Kay v Martineau Johnson (a Firm) [2026] EWCA Civ 224

Newey, Males, and Lewis LJJ. The Court of Appeal held that a professional negligence claim arising from advice given in financial remedy proceedings was statute barred under s 14A Limitation Act 1980.

Judgment date: 5 March 2026

https://caselaw.nationalarchives.gov.uk/ewca/civ/2026/224

Newey, Males, and Lewis LJJ. The Court of Appeal held that a professional negligence claim arising from advice given in financial remedy proceedings was statute barred under s 14A Limitation Act 1980.

Background

In 2007 Ms Ellen Kay instructed the defendant firm, Martineau Johnson, to advise her in financial remedy proceedings arising from her divorce; [3].

Prior to settlement Ms Kay suspected that her husband had not fully disclosed his assets; [5]–[6]. At the financial dispute resolution hearing on 25 April 2008 she nevertheless agreed to a clean break settlement. The agreement was later recorded in a consent order dated 29 September 2008; [4].
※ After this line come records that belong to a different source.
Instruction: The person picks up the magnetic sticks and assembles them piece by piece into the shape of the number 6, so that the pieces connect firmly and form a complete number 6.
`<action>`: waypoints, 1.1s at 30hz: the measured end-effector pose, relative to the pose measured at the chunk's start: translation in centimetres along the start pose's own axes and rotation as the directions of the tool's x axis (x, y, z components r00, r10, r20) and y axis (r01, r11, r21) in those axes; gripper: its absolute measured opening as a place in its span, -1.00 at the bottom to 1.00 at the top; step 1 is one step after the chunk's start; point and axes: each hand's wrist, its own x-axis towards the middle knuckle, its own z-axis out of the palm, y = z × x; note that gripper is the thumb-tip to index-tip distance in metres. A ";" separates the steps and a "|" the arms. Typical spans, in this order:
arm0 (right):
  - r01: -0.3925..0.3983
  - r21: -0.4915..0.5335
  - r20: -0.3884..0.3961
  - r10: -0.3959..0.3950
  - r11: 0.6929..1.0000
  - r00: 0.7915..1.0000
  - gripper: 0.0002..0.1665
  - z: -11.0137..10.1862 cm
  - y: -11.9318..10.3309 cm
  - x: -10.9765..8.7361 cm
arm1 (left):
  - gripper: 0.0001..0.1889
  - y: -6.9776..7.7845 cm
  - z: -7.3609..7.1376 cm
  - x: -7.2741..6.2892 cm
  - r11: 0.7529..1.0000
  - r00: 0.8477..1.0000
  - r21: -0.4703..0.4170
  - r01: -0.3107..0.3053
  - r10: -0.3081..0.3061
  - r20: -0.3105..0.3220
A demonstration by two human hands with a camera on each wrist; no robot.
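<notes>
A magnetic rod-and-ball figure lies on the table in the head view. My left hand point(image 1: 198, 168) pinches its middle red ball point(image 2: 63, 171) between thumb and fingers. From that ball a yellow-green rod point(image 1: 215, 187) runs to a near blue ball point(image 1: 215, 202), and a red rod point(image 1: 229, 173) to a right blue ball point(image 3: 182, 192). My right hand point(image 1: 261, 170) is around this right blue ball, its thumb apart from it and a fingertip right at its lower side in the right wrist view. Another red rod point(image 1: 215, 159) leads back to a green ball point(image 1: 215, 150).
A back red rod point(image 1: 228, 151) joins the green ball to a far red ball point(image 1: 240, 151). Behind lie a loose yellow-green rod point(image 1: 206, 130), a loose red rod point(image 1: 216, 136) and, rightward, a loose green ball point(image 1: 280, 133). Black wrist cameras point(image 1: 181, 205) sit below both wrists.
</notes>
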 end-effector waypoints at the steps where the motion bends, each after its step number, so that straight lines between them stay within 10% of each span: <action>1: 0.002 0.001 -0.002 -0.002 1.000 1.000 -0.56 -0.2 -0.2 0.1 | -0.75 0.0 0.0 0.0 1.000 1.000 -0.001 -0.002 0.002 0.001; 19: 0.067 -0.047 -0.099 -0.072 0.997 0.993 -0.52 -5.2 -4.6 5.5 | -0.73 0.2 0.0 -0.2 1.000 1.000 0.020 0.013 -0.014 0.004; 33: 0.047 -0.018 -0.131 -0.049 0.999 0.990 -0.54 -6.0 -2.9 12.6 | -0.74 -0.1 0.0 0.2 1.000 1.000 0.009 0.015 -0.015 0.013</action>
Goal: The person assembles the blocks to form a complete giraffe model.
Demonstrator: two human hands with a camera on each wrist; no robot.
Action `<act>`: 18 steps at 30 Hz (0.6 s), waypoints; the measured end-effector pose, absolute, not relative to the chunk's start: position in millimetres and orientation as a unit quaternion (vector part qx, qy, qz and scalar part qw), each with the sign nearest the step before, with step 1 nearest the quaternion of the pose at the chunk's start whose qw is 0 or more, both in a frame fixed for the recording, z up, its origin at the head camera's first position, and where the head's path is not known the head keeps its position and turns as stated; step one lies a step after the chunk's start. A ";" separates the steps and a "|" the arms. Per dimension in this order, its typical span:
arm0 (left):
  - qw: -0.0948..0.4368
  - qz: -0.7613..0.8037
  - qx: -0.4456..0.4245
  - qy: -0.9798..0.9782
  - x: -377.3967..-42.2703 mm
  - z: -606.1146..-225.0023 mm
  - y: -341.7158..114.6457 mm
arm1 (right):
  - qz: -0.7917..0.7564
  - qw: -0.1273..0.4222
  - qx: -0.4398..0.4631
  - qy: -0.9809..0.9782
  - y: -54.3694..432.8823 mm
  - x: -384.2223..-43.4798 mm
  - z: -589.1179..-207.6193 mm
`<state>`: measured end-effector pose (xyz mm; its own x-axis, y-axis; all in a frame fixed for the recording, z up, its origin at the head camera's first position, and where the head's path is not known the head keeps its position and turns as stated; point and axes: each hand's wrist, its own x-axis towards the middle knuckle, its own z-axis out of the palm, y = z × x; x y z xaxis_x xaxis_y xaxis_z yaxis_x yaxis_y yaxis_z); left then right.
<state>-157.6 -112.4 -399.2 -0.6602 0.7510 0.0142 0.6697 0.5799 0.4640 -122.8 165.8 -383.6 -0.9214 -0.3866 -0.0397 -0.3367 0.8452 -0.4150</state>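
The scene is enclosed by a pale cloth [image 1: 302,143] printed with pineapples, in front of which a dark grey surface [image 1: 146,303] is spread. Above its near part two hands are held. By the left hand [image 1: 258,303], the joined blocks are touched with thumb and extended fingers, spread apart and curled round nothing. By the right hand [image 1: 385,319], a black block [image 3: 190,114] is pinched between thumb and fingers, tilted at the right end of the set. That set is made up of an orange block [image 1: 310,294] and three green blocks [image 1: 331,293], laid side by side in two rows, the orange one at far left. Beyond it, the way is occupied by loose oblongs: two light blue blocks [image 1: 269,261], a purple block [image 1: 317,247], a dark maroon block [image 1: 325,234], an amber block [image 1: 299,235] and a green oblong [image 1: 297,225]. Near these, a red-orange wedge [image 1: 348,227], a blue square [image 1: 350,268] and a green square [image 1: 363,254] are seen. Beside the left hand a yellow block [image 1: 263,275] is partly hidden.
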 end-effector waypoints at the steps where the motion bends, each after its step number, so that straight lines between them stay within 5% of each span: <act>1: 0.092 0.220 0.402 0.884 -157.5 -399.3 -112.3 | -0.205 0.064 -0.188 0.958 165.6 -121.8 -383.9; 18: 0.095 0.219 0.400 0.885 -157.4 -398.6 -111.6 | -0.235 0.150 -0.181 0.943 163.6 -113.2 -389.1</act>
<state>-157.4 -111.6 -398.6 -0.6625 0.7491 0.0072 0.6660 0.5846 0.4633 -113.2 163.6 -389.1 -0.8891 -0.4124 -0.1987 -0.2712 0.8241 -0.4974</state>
Following the settlement Ms Kay raised concerns about disclosure and asked the firm whether the agreement could be reopened. The firm advised that there were no grounds to challenge the order; [7]. Ms Kay terminated the firm’s retainer in June 2009.

On 23 April 2018 Ms Kay requested her file from the firm. Counsel was instructed on 27 March 2020 to advise whether the settlement could be challenged. Counsel advised on 3 May 2020 that an application to set aside the order would not succeed because there was insufficient evidence of non-disclosure.

Ms Kay issued professional negligence proceedings against the firm on 6 March 2023.

Limitation framework

Section 14A of the Limitation Act 1980 provides a special limitation regime where the claimant did not know the relevant facts when the cause of action accrued.

Section 14A(5) provides that proceedings must be brought within three years from:

‘the earliest date on which the plaintiff … first had both the knowledge required for bringing an action for damages in respect of the relevant damage and a right to bring such an action.’

Section 14A(10) provides that knowledge includes knowledge which a claimant:

‘might reasonably have been expected to acquire … from facts observable … or from facts ascertainable … with the help of appropriate expert advice which it is reasonable for him to seek.’

As explained in Haward v Fawcetts [2006] UKHL 9, there is a distinction between actual and constructive knowledge.

  • Actual knowledge is knowing enough of the material facts to make it reasonable to investigate whether there is a potential claim.
  • Constructive knowledge is knowing enough to make it reasonable to acquire, with or without help, further knowledge sufficient to become actual knowledge.

The appeal arguments

Ms Kay argued that she did not have actual knowledge of a negligence claim in 2009 because she continued to regard the firm’s advice as sound. She also argued that she had taken reasonable steps by returning to the firm for advice and that any delay in seeking independent advice was due to impecuniosity; [31]–[32].

The firm argued that the trial judge’s findings should not be disturbed. While it had been reasonable initially to seek advice from the firm, once Ms Kay was told that the settlement could not be reopened she ought reasonably to have sought independent advice. The firm also argued that impecuniosity was irrelevant to s 14A(10) and not established on the evidence; [33]–[34].

Judgment

The Court of Appeal held that Ms Kay did not have actual knowledge of negligence in 2009. Although she knew that she regarded the settlement as unsatisfactory, she did not know that the alleged damage was attributable to negligent advice given by the firm; [78]–[82].

However, Ms Kay had constructive knowledge within the meaning of s 14A(10) by June 2009. By that stage she knew enough to investigate whether her position might have resulted from faulty advice given by the firm. As the statutory test is objective, the fact that it had not occurred to Ms Kay to investigate that possibility did not prevent constructive knowledge arising; [83]–[90].

The court rejected Ms Kay’s argument that the relevant facts could not be identified until she obtained her file in 2018. The issue was whether she had taken reasonable steps to obtain expert advice capable of identifying the relevant facts. The court held that the relevant information could have been identified earlier with appropriate advice; [60]–[63].

Ms Kay’s reliance on impecuniosity was also rejected. The court held that it was doubtful whether impecuniosity could affect the operation of s 14A(10) and that the evidence did not establish that lack of funds prevented Ms Kay from obtaining earlier advice; [64], [69].

Held

Newey LJ delivered the leading judgment. Ms Kay had constructive knowledge of the relevant facts by June 2009 for the purposes of s 14A of the Limitation Act 1980. The three-year limitation period therefore expired long before proceedings were issued in March 2023 and the claim was statute barred. The appeal was dismissed; [75].

Males LJ agreed but emphasised the importance of maintaining the distinction between actual knowledge and constructive knowledge under s 14A; [77]. Lewis LJ agreed with both judgments.